Assignment: Nothing but the lines from the one containing "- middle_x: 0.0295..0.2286" through the one containing "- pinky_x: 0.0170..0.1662", both included, should be given again, each exactly as written below.
----
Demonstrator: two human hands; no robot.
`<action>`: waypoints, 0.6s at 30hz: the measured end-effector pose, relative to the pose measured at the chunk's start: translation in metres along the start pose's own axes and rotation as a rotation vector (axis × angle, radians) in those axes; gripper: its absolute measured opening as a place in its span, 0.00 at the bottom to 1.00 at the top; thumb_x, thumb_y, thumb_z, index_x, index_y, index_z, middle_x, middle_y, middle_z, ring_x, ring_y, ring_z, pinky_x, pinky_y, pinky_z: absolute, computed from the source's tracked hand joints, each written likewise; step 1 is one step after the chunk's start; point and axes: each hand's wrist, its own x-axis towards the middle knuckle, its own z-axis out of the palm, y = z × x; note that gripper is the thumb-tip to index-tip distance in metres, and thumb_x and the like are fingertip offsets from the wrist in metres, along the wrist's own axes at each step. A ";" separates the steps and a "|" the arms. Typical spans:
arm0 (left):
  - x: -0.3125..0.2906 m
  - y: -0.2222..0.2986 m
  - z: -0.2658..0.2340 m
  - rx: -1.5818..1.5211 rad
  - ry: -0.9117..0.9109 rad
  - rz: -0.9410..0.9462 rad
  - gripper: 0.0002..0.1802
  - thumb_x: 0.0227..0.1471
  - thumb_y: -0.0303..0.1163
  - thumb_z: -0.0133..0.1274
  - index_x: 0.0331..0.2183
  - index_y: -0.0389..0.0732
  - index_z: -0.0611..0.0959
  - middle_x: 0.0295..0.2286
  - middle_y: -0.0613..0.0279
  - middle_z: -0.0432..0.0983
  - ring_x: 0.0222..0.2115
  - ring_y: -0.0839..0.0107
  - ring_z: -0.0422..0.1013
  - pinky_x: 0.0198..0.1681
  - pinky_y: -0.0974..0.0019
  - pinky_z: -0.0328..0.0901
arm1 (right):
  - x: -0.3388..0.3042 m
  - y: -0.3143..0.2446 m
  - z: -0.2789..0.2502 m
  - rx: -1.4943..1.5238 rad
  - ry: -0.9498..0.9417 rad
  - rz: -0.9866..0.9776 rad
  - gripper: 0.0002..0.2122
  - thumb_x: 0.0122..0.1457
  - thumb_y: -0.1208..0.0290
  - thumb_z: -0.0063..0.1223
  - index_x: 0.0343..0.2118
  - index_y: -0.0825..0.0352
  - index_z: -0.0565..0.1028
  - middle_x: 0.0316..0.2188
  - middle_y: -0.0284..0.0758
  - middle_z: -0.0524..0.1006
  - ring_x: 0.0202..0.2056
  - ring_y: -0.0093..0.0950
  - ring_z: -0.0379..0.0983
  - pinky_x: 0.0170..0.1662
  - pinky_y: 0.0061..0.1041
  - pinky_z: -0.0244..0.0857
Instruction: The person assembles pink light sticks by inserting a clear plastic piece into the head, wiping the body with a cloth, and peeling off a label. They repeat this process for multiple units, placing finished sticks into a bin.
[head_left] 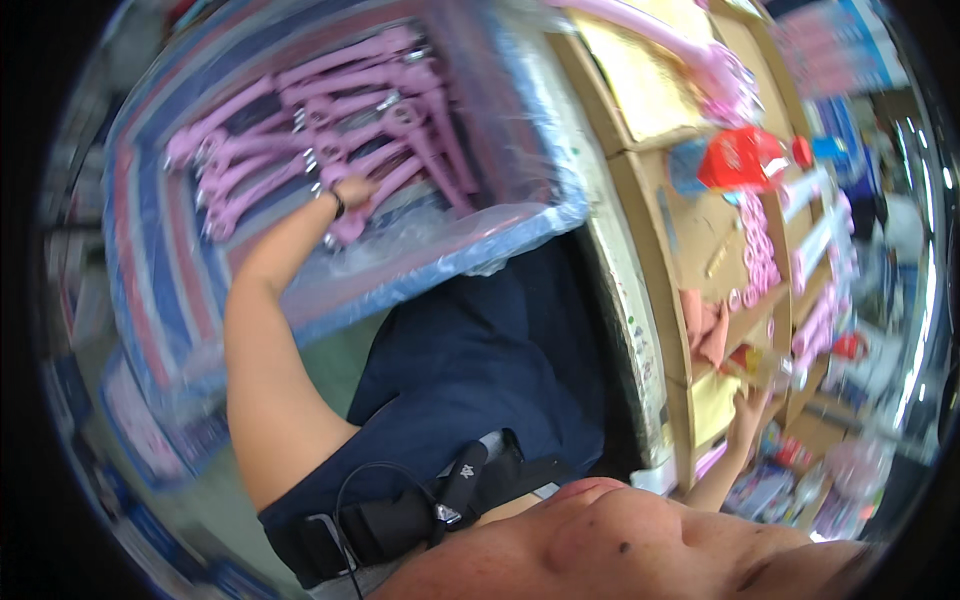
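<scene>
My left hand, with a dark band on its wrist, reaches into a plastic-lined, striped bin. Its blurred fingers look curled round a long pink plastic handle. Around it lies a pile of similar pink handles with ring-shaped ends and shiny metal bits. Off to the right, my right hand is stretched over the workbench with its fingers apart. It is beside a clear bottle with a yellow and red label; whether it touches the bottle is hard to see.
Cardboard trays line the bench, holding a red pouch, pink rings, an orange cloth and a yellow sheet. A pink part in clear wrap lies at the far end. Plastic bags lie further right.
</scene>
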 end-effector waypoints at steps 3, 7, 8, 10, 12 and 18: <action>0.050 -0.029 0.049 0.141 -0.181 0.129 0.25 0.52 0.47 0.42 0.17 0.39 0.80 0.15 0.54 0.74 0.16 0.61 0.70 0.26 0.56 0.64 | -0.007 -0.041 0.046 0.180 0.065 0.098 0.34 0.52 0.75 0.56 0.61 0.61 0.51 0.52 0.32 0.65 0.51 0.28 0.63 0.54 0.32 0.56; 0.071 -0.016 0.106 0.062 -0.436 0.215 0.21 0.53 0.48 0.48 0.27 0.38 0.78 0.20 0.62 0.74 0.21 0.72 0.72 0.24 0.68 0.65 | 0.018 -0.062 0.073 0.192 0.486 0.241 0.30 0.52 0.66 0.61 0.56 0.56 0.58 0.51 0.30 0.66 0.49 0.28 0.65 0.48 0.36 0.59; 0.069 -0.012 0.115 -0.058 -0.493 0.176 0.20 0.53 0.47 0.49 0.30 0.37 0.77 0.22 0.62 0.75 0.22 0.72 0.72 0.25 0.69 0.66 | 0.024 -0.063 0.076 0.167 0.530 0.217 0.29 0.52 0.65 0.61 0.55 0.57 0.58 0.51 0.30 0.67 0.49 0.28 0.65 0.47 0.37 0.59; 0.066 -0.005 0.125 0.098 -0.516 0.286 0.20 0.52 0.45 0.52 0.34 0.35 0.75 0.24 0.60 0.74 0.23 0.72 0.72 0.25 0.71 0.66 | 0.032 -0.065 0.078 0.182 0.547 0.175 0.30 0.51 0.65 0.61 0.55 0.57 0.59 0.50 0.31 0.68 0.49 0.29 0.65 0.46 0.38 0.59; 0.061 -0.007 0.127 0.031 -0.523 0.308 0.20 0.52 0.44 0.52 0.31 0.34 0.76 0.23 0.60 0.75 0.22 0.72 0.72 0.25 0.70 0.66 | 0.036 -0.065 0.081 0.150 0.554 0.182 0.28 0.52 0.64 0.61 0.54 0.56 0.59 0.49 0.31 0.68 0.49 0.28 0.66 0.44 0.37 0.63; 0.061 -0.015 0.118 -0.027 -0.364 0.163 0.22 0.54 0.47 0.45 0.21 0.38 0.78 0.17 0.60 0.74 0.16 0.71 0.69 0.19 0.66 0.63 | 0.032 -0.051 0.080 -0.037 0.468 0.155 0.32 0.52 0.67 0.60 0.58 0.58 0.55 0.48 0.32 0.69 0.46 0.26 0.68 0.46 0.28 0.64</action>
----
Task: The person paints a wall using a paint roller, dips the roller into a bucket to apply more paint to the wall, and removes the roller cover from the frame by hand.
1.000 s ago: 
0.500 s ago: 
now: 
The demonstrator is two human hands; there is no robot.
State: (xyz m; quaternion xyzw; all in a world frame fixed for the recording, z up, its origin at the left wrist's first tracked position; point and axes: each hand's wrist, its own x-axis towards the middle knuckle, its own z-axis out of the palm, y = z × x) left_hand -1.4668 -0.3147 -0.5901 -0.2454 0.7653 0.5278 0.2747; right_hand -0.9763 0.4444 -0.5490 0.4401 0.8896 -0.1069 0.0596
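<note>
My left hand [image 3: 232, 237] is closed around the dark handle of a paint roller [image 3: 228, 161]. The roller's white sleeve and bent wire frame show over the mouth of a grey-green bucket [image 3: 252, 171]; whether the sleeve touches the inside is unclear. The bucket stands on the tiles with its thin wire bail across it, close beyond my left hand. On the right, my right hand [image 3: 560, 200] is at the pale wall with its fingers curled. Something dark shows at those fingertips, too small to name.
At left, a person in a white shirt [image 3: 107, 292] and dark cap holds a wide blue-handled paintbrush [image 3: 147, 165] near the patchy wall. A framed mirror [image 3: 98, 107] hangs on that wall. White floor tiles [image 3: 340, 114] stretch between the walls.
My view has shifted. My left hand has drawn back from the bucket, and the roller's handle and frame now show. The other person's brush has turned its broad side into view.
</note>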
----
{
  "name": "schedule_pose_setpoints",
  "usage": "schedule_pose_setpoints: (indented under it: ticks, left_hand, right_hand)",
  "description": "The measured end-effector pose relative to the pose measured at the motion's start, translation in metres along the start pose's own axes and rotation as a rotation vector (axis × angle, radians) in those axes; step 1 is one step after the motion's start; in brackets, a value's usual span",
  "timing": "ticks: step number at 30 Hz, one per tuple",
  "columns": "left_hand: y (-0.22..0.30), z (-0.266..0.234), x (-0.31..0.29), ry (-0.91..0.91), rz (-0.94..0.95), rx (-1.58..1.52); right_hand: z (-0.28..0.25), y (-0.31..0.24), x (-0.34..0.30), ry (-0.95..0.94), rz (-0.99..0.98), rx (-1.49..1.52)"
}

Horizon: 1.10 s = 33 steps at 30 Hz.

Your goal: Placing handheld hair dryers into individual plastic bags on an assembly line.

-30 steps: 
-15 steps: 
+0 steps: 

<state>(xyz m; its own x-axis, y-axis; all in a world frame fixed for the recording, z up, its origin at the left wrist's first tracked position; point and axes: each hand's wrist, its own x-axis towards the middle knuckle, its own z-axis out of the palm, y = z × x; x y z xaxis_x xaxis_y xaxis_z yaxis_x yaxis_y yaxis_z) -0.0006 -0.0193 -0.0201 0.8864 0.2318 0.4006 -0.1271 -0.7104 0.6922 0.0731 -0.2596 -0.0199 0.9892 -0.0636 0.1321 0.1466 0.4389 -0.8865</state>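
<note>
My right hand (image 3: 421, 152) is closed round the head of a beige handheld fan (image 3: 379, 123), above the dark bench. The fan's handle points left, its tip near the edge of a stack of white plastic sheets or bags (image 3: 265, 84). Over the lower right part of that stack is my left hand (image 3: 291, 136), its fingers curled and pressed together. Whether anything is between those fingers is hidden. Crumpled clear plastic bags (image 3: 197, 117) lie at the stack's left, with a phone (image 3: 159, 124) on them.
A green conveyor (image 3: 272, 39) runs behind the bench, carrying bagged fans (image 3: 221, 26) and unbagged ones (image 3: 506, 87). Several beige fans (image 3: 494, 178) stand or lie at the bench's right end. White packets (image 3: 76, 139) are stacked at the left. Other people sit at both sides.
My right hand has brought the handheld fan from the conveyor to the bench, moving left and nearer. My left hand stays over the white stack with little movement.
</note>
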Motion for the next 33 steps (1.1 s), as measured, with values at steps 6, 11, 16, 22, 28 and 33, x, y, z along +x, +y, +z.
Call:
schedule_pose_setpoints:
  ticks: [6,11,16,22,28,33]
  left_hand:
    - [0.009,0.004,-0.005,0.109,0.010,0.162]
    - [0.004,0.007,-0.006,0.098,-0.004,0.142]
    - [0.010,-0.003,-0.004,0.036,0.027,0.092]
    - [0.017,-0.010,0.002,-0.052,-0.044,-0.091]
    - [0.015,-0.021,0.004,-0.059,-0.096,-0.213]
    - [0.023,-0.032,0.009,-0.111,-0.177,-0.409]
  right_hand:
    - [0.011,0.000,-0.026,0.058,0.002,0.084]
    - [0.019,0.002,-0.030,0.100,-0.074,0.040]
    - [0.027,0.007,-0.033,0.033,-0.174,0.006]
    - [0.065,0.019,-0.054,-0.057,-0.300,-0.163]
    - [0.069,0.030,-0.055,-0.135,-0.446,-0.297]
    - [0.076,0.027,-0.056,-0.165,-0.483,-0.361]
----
Final answer:
  - middle_x: 0.0295..0.2286
  - middle_y: -0.0613..0.0279
  - middle_z: -0.0432..0.0983
  - ring_x: 0.0222..0.2115
  - ring_y: -0.0839..0.0107
  - ring_z: -0.0422..0.1013
  - pinky_x: 0.0198..0.1681
  - pinky_y: -0.0974..0.0019
  - pinky_z: -0.0328..0.0901
arm1 (right):
  - x: -0.3388..0.3042 m
  - y: -0.3143..0.2446 m
  - z: -0.2789..0.2502 m
  - rx: -1.4943..1.5238 rad
  - ry: -0.9498..0.9417 rad
  - rz: -0.9866..0.9776 rad
  - gripper: 0.0002..0.2122
  - thumb_x: 0.0122..0.1457
  - thumb_y: -0.1208..0.0290
  - thumb_z: -0.0063..0.1223
  - index_x: 0.0343..0.2118
  - index_y: -0.0825..0.0352
  - index_z: -0.0565..0.1028
  - middle_x: 0.0316..0.2188
  - middle_y: -0.0284..0.0758
  - middle_z: -0.0524..0.1006
  - ring_x: 0.0202..0.2056
  - ring_y: -0.0093..0.0950
  - ring_z: -0.0379..0.0983
  - pinky_x: 0.0170..0.1662

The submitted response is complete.